--- START ---

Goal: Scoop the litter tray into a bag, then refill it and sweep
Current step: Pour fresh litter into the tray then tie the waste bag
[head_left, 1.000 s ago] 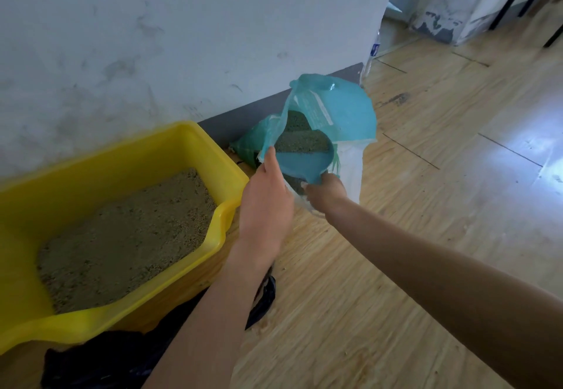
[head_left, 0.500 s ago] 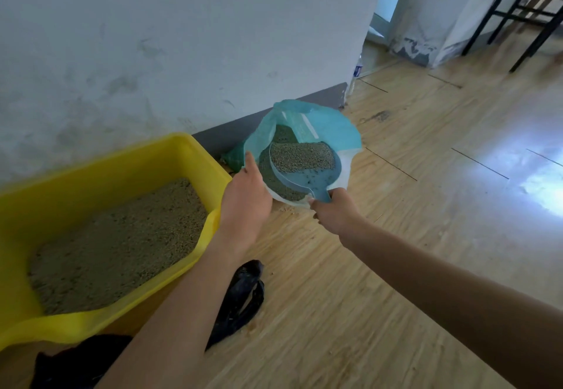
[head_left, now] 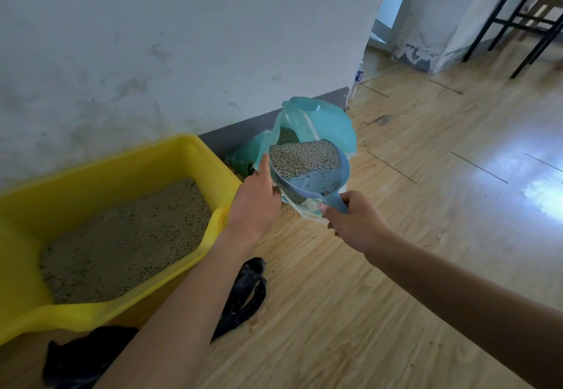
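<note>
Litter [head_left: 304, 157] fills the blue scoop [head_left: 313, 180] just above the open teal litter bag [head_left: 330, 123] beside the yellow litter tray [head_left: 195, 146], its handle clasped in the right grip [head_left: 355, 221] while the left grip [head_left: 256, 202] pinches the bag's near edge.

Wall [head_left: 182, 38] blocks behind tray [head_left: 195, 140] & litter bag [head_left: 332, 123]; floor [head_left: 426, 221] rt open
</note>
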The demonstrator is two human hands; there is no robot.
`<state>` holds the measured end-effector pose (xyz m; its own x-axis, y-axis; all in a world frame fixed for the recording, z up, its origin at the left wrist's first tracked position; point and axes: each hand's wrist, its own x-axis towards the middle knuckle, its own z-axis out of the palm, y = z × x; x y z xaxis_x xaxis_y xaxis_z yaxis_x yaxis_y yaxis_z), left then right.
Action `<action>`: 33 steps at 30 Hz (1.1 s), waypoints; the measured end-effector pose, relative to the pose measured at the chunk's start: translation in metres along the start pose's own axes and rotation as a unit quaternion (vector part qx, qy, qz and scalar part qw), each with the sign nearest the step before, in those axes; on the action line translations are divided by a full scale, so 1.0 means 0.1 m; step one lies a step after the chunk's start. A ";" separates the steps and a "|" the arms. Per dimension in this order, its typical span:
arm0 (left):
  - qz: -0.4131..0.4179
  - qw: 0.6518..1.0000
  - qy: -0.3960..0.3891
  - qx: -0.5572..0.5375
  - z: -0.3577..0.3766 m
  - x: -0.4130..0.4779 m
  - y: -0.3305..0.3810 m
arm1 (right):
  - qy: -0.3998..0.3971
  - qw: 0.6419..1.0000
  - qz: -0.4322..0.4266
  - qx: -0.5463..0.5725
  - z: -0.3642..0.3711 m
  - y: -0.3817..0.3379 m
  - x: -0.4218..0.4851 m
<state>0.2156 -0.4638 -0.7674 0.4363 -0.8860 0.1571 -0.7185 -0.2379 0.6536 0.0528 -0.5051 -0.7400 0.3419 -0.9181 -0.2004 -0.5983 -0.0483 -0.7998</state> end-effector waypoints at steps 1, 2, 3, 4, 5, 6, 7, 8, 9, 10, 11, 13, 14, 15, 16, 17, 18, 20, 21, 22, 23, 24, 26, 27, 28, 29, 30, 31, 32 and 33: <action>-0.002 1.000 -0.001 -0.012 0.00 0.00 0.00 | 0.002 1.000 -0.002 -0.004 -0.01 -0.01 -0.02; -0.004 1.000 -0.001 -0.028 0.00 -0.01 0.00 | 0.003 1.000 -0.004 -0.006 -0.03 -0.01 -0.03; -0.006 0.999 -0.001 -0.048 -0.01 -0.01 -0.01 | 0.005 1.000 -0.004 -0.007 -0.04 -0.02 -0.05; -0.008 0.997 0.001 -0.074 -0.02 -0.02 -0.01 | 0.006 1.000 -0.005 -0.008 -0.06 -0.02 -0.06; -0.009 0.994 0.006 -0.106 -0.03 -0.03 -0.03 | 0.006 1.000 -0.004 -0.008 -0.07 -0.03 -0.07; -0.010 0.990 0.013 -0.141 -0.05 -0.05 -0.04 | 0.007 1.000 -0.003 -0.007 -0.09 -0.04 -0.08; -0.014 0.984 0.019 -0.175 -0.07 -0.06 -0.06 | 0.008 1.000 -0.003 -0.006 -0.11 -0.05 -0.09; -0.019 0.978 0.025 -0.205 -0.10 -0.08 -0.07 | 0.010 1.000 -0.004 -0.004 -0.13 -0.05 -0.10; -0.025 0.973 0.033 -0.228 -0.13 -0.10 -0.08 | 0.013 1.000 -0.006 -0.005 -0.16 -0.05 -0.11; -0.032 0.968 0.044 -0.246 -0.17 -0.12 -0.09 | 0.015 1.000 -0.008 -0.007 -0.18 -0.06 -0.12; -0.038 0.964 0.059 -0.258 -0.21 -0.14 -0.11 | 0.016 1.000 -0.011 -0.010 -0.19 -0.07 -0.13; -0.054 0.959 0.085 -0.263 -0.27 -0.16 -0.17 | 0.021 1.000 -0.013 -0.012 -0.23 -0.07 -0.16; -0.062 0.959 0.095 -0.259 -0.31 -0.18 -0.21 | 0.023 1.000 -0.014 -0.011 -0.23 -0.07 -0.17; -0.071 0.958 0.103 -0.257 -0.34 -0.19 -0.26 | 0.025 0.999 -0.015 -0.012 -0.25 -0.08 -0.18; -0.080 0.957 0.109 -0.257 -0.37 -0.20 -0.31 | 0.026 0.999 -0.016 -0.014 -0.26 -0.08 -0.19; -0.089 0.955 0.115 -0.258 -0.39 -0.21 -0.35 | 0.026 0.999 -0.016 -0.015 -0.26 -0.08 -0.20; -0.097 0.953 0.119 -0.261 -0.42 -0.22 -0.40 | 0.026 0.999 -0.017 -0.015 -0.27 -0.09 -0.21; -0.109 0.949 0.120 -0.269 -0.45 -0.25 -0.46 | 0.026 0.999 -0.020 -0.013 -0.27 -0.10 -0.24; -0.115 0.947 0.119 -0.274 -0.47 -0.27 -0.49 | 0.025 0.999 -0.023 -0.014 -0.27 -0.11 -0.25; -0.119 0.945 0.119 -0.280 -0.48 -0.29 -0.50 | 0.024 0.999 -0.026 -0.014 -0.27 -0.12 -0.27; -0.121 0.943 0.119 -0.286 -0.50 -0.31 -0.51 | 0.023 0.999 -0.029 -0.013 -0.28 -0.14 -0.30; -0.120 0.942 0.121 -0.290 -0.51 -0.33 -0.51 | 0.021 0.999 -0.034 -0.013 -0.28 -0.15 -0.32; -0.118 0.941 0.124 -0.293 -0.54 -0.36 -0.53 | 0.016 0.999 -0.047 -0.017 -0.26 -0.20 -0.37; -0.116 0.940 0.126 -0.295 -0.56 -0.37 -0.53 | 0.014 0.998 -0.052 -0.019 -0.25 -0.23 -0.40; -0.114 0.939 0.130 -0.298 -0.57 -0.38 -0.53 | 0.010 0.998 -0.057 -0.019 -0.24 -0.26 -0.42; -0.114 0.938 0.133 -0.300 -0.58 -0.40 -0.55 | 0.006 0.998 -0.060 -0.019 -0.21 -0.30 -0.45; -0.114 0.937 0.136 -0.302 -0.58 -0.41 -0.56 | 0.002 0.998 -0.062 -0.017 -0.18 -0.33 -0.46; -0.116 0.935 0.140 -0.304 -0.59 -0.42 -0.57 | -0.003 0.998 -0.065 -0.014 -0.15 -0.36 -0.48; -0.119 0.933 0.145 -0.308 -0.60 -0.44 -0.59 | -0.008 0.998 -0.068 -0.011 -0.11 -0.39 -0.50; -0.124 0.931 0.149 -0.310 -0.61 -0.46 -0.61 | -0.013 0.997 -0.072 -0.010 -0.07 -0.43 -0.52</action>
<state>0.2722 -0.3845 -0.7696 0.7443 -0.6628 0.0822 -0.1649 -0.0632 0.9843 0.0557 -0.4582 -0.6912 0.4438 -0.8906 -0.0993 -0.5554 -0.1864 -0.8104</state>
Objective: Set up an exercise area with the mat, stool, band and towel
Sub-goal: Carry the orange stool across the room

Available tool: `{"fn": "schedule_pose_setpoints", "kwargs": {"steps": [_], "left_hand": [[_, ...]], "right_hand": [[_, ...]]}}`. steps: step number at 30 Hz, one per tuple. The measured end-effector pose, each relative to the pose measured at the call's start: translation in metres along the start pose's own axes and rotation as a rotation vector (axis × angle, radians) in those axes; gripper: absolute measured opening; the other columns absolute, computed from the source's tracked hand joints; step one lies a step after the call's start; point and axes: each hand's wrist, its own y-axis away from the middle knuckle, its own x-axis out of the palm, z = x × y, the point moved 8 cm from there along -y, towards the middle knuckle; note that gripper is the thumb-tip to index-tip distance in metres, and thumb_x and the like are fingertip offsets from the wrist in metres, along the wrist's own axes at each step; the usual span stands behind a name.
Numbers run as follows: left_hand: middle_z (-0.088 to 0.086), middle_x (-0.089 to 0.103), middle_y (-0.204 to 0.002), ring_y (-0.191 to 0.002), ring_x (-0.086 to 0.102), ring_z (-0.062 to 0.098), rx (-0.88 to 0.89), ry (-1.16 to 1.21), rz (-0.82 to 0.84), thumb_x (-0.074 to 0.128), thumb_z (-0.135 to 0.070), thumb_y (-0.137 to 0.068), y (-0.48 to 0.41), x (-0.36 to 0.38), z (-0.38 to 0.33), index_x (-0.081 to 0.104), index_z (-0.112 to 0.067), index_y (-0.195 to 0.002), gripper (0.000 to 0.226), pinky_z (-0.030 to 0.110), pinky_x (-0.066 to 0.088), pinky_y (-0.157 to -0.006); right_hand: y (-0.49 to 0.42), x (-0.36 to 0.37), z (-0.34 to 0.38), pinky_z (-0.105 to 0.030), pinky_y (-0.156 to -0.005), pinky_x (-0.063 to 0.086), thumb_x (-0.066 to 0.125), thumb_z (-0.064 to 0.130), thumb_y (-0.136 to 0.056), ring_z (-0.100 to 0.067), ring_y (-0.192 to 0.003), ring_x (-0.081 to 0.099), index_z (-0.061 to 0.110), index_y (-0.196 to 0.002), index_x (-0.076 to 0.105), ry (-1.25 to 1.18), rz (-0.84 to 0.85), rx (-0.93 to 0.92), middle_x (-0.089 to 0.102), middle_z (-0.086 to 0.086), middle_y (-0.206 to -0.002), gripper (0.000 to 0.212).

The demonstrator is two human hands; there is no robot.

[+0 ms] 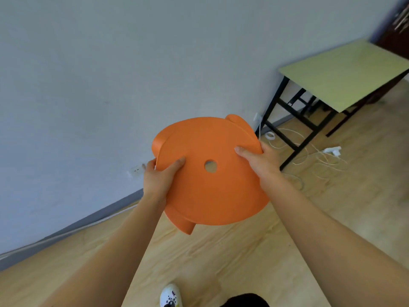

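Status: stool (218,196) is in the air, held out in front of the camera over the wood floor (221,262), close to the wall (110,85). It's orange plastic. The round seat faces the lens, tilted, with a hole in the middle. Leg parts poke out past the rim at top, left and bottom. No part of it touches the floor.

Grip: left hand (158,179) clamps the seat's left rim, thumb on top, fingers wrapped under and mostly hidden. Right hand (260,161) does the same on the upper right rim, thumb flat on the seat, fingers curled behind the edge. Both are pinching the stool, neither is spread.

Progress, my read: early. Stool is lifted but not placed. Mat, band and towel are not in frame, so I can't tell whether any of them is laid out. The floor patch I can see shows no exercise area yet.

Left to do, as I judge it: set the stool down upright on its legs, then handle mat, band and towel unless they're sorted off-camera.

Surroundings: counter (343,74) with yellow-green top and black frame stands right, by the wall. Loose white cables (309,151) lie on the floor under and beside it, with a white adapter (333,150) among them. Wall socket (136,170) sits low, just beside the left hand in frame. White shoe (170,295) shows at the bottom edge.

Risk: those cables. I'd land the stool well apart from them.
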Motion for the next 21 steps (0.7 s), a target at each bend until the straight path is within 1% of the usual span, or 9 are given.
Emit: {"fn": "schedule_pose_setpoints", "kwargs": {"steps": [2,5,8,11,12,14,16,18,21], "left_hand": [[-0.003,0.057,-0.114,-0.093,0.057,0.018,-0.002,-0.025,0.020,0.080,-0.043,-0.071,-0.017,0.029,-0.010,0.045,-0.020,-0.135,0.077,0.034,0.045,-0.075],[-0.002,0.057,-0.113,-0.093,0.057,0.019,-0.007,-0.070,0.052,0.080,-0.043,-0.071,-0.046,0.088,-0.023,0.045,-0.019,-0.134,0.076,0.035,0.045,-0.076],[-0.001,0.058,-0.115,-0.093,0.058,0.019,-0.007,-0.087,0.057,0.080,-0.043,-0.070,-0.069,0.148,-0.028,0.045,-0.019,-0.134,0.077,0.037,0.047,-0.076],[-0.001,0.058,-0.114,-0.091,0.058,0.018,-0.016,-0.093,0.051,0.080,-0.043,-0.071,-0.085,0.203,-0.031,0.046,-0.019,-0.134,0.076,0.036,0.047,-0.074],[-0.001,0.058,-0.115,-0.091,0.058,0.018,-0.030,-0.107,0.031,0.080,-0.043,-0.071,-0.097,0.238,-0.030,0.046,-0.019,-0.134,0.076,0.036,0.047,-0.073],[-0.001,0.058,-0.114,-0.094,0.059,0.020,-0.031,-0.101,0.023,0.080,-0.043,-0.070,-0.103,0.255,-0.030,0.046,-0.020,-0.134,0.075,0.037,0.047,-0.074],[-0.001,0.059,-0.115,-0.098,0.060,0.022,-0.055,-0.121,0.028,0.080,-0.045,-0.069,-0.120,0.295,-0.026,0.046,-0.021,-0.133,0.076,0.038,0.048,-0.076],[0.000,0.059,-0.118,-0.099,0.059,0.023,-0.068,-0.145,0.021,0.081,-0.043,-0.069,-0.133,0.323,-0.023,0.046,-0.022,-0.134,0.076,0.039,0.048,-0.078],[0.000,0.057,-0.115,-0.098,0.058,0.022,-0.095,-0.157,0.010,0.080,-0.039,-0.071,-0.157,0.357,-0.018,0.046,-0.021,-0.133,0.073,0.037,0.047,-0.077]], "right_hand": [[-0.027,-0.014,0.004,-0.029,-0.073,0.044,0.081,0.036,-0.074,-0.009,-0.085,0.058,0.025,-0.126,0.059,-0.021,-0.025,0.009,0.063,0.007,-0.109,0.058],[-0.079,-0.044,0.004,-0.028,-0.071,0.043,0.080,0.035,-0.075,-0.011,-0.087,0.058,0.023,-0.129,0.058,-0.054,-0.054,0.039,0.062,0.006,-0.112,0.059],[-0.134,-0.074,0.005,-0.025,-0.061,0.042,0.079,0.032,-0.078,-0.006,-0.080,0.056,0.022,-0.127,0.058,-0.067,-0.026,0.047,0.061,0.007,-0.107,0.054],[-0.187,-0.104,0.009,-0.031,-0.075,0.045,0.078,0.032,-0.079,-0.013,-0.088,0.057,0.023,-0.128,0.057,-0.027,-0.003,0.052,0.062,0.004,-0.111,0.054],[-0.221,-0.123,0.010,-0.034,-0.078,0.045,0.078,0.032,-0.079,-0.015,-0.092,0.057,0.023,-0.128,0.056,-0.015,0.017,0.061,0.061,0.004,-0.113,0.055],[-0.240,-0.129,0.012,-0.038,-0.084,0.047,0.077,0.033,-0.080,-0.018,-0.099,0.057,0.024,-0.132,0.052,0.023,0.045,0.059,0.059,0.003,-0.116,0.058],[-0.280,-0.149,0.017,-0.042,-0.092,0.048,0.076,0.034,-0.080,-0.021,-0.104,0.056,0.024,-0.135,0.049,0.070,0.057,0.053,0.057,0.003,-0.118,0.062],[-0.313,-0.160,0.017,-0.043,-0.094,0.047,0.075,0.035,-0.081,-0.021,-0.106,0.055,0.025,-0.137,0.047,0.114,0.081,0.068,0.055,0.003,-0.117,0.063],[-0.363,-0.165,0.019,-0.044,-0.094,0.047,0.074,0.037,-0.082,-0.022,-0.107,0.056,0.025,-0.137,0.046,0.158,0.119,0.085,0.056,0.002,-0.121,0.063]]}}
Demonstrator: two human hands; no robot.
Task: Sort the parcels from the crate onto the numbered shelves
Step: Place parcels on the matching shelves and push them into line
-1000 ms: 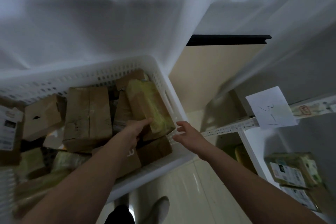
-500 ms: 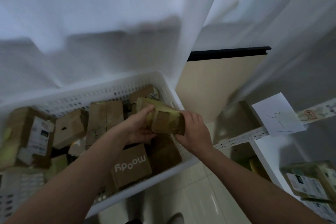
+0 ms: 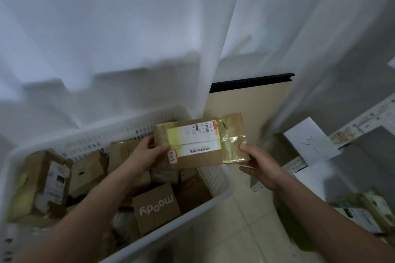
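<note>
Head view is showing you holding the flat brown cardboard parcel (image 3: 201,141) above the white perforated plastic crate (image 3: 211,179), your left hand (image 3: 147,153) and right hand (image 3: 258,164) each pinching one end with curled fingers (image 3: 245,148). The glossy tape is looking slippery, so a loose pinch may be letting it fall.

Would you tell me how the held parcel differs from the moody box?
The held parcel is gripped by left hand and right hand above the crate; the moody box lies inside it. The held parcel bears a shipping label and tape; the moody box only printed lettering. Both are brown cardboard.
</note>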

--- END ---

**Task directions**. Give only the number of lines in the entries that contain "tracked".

**Result for this exercise**. 2